_Assignment_
From the first line to the last, retype the data below exactly.

+===+

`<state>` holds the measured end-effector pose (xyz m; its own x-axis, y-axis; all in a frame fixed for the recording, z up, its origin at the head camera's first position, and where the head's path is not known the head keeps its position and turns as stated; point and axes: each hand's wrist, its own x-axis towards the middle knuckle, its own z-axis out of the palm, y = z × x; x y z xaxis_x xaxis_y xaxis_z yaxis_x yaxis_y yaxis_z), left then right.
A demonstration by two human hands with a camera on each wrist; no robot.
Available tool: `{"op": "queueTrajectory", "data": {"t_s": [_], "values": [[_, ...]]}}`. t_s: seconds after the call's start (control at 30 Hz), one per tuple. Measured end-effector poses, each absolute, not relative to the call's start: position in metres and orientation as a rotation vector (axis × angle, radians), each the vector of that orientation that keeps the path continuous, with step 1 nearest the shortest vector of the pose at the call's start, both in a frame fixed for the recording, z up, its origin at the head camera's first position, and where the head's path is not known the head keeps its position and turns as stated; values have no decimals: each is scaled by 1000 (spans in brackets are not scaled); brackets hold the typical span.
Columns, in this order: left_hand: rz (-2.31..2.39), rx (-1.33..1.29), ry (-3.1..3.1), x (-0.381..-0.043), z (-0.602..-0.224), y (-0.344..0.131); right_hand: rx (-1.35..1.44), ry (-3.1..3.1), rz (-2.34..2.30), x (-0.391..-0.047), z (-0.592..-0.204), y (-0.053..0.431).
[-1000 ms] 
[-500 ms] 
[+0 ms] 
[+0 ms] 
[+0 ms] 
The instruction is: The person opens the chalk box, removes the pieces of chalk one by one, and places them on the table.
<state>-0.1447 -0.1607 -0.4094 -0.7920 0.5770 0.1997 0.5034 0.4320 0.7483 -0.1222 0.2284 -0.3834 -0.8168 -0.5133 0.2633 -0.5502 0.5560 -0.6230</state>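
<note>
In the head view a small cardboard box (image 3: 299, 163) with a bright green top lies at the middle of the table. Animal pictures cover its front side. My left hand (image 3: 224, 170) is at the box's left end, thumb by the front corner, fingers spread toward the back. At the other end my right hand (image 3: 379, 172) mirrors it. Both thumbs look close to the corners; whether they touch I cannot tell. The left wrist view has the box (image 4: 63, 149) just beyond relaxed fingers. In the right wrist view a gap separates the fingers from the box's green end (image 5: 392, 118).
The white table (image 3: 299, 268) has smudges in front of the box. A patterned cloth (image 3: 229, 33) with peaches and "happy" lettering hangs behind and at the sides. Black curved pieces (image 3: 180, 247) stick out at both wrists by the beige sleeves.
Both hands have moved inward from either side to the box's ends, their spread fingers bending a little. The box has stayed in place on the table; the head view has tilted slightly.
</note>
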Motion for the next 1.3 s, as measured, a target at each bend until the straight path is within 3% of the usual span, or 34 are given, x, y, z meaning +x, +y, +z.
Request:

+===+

_Problem solution_
`<state>` holds the measured end-effector pose (xyz m; its own x-axis, y-axis; all in a frame fixed for the recording, z up, its origin at the head camera's first position, and where the head's path is not known the head keeps its position and turns as stated; point and axes: each hand's wrist, its own x-axis towards the middle knuckle, its own z-axis out of the palm, y = z × x; x y z xaxis_x xaxis_y xaxis_z yaxis_x yaxis_y yaxis_z), left then right.
A demonstration by two human hands with a camera on each wrist; no robot.
Available tool: `{"op": "queueTrajectory", "data": {"t_s": [_], "values": [[_, ...]]}}`. t_s: seconds after the call's start (control at 30 Hz), one per tuple. Measured end-effector poses, each absolute, not relative to the call's start: position in metres and orientation as a rotation vector (axis × angle, radians), each the vector of that orientation that keeps the path continuous, with step 1 nearest the shortest vector of the pose at the call's start, both in a frame fixed for the recording, z up, its origin at the head camera's first position, and where the head's path is not known the head keeps its position and turns as stated; values have no decimals: each is scaled by 1000 (spans in brackets are not scaled); brackets hold the typical span.
Columns, in this order: left_hand: rz (-2.31..2.39), rx (-1.33..1.29), ry (-3.1..3.1), x (-0.381..-0.043), z (-0.602..-0.224), y (-0.344..0.131); right_hand: rx (-1.35..1.44), ry (-3.1..3.1), rz (-2.34..2.30), x (-0.391..-0.047), z (-0.592..-0.204), y (-0.053..0.431).
[-1000 ms] 
[-500 ms] 
[+0 ms] 
[+0 ms] 
[+0 ms] 
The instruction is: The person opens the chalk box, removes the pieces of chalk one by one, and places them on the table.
<state>-0.1447 -0.1607 -0.4094 -0.7920 0.5770 0.1997 0.5034 0.4320 0.7483 -0.1222 0.2284 -0.3834 -0.8168 -0.5133 0.2633 -0.5502 0.5560 -0.6230</state>
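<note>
In the head view a small cardboard box (image 3: 299, 163) with a bright green top lies at the middle of the table. Animal pictures cover its front side. My left hand (image 3: 224, 170) is at the box's left end, thumb by the front corner, fingers spread toward the back. At the other end my right hand (image 3: 379, 172) mirrors it. Both thumbs look close to the corners; whether they touch I cannot tell. The left wrist view has the box (image 4: 63, 149) just beyond relaxed fingers. In the right wrist view a gap separates the fingers from the box's green end (image 5: 392, 118).
The white table (image 3: 299, 268) has smudges in front of the box. A patterned cloth (image 3: 229, 33) with peaches and "happy" lettering hangs behind and at the sides. Black curved pieces (image 3: 180, 247) stick out at both wrists by the beige sleeves.
Both hands have moved inward from either side to the box's ends, their spread fingers bending a little. The box has stayed in place on the table; the head view has tilted slightly.
</note>
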Motion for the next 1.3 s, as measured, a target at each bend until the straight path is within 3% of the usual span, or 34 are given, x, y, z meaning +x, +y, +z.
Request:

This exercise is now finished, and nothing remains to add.